Opinion of the Court

McClain, J.—

Prior to the appointment of appellant as receiver of the company, one Amberg was the holder of matured stock in said company, of the surrender value of $6,550, and of this amount he had received from the officers of the company $5,000 as a part of the withdrawal value. This amount was received by Amberg without any notice or knowledge on his part as to the condition of the company, *549and without any reason to believe that it was unable to pay claims against 'it in full.
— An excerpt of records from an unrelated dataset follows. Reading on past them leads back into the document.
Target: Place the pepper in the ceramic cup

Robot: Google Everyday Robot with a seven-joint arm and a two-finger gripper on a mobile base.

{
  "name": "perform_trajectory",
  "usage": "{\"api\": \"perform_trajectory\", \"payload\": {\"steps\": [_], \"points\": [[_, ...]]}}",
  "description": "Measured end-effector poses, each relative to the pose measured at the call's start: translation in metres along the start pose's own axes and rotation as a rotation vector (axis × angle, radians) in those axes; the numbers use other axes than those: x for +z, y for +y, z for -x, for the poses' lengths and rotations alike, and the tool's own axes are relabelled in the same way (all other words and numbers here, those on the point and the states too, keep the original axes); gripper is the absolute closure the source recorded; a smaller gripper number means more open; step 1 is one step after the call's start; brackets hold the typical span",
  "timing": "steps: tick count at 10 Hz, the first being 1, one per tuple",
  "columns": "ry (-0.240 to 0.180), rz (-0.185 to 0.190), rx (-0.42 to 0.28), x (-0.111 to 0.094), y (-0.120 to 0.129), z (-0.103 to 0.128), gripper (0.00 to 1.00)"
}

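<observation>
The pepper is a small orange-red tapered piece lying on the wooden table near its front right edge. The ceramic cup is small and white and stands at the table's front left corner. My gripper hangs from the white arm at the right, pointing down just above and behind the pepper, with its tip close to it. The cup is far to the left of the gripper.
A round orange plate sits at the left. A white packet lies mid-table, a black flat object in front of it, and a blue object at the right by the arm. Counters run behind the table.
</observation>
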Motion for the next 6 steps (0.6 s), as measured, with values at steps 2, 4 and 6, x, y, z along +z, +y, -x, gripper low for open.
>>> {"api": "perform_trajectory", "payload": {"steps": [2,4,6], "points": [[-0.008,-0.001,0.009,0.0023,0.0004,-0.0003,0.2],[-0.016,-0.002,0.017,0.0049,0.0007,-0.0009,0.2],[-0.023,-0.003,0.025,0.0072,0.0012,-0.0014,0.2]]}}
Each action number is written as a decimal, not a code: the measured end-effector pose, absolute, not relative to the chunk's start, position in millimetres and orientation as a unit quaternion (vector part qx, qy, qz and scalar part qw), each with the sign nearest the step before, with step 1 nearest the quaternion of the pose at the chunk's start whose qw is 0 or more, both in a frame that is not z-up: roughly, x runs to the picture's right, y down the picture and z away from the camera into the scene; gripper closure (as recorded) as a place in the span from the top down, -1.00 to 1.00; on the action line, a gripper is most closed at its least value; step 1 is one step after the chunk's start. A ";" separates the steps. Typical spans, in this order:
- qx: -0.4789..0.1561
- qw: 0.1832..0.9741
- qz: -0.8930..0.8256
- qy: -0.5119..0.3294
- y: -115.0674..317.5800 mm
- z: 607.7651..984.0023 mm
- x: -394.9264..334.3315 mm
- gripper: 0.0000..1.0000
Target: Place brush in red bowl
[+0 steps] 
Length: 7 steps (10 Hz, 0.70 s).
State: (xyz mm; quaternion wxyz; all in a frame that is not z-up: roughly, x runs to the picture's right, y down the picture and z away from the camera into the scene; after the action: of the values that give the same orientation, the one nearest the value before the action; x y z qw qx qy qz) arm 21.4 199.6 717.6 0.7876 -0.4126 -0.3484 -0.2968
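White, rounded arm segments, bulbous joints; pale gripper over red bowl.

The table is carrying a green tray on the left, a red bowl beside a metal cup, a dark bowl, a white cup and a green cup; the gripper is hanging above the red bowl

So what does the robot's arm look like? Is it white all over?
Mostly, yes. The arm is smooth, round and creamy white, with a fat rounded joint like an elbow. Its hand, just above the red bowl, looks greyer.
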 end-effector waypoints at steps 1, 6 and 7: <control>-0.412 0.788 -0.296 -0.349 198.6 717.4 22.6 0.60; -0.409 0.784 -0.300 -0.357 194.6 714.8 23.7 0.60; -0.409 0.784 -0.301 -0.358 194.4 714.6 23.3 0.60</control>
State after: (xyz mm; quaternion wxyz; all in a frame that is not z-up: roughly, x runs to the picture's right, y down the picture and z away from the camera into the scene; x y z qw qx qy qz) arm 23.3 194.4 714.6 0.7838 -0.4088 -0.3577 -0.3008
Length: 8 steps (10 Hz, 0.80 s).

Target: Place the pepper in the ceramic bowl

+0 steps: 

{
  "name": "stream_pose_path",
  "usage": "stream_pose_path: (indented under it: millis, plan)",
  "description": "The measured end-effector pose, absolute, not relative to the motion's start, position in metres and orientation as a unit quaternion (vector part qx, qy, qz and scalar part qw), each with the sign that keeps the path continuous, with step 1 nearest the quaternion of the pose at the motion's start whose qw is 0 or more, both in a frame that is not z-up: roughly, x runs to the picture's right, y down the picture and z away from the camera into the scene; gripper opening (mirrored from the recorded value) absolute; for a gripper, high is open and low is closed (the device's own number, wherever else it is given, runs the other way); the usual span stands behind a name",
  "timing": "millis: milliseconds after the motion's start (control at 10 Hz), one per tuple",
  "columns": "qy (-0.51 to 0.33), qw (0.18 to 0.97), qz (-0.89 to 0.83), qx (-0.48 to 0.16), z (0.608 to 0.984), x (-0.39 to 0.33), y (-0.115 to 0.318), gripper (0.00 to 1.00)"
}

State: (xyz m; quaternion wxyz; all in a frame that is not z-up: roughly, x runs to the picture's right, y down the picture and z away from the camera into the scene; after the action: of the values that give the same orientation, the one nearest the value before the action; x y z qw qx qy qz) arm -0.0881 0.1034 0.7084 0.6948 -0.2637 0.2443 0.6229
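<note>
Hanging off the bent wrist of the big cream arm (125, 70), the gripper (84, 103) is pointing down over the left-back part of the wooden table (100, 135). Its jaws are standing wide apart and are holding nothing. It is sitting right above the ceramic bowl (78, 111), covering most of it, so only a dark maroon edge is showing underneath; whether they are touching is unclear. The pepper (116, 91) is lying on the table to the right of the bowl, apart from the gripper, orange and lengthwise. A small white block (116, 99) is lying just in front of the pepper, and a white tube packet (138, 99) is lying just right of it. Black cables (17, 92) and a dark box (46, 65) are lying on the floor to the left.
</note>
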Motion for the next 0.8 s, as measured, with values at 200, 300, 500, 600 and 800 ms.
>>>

After the appointment of the receiver, Amberg transferred the balance of his claim to the claimant Powell, who filed with the receiver a propér claim for $1,550 and from the action of the trial court in ordering dividends paid on this claim in the same proportion as on other claims against the company, this appeal is taken.

The contention of appellant is that the company was insolvent at the time when the payment of $5,000, was made to Amberg, and that the lower court should have treated such payment as made by way of dividend. More specifically, appellant’s claim is that appellee as the assignee of Amberg should be treated as a creditor of the company in the amount of $6,550, on which dividends should be declared in his favor, subject to deduction from the dividends thus declared of the $5,000 paid to Amberg. But, when it is conceded that Amberg had a valid claim against the company before the appointment of the receiver, which the company was under legal obligation to pay in full, and that, had the claim been thus paid in full, the receiver of the company could not have recovered back from Amberg any part of the sum thus paid — 'Amberg having no knowledge of the insolvent condition of the company at the time such payment was made — it necessarily follows that, so far as Amberg’s claim was in fact paid, such payment was conclusive upon the receiver, and that he cannot now have the advantage of any such payment in the satisfaction of dividends on the balance of the claim held by Powell. That the receiver cannot recover back payments made to creditors before his appointment, in the absence of fraud, is well settled. Calkins v. Green, 130 Mich. 57 (89 N. W. 587) ; Young v. Stevenson, 180 Ill. 608 (54 N. E. 562, 72 Am. St. Rep. 236).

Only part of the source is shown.